> **What you need to do**
There is one span to output from the data below: the lines starting at the line with "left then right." and ending at the line with "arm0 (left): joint". Output it exactly, ends included, nothing more.

(Records for the task begins)

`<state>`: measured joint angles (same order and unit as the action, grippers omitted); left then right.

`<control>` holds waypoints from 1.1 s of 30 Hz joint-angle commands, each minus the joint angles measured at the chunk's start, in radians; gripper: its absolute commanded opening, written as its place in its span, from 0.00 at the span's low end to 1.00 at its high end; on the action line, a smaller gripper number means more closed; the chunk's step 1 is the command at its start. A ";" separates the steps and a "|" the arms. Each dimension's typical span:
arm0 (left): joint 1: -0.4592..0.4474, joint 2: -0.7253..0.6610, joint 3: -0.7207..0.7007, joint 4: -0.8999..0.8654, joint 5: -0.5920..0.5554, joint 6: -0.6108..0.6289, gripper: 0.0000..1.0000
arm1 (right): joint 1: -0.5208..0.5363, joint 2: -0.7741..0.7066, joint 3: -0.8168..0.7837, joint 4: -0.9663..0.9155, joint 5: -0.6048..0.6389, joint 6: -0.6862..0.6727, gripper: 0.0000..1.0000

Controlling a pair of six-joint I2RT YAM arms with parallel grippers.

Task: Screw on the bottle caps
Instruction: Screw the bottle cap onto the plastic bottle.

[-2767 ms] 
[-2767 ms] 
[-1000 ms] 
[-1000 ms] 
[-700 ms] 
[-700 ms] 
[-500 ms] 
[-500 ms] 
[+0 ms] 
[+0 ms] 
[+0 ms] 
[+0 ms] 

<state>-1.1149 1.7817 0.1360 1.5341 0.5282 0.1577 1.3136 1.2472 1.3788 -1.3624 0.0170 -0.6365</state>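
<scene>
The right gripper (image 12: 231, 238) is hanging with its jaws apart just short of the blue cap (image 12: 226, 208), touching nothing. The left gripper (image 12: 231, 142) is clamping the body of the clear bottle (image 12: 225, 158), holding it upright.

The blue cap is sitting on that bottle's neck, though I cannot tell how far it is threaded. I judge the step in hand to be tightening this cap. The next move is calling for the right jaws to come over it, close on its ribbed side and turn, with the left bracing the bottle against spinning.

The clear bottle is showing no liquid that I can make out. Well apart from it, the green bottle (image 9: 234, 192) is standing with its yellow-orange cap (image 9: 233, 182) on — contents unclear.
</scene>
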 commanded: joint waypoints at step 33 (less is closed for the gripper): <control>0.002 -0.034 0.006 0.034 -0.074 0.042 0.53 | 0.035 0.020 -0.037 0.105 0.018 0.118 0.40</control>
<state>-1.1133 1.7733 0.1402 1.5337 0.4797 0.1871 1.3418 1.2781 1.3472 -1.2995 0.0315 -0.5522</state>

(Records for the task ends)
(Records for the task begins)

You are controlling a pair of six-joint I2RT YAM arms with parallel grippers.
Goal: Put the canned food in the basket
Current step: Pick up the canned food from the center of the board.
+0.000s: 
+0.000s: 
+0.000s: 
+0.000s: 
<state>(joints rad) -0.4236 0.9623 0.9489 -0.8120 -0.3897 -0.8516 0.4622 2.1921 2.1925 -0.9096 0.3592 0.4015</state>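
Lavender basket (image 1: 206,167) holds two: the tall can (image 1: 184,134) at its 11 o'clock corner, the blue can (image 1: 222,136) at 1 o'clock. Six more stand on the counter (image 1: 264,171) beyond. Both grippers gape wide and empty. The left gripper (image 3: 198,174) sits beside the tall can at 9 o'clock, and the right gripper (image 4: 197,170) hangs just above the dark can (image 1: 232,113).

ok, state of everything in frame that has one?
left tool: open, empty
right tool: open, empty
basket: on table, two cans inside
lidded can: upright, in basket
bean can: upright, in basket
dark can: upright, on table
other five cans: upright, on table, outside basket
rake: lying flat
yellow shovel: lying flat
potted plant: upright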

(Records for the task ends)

> **The answer**
`<state>`: measured joint angles (same order and unit as the action, grippers omitted); left then right.

`<control>` holds waypoints from 1.1 s of 30 Hz joint-angle commands, each minus the joint angles measured at the chunk's start, in radians; gripper: its absolute commanded opening, written as its place in its span, from 0.00 at the span's low end to 1.00 at its high end; on the action line, a smaller gripper number means more closed; the chunk's step 1 is the command at its start. A ";" separates the steps and a "|" the arms. Each dimension's typical span:
arm0 (left): joint 1: -0.4592..0.4474, joint 2: -0.7253..0.6610, joint 3: -0.7207..0.7007, joint 4: -0.8999..0.8654, joint 5: -0.5920..0.5554, joint 6: -0.6108..0.6289, gripper: 0.0000..1.0000

The output is finished.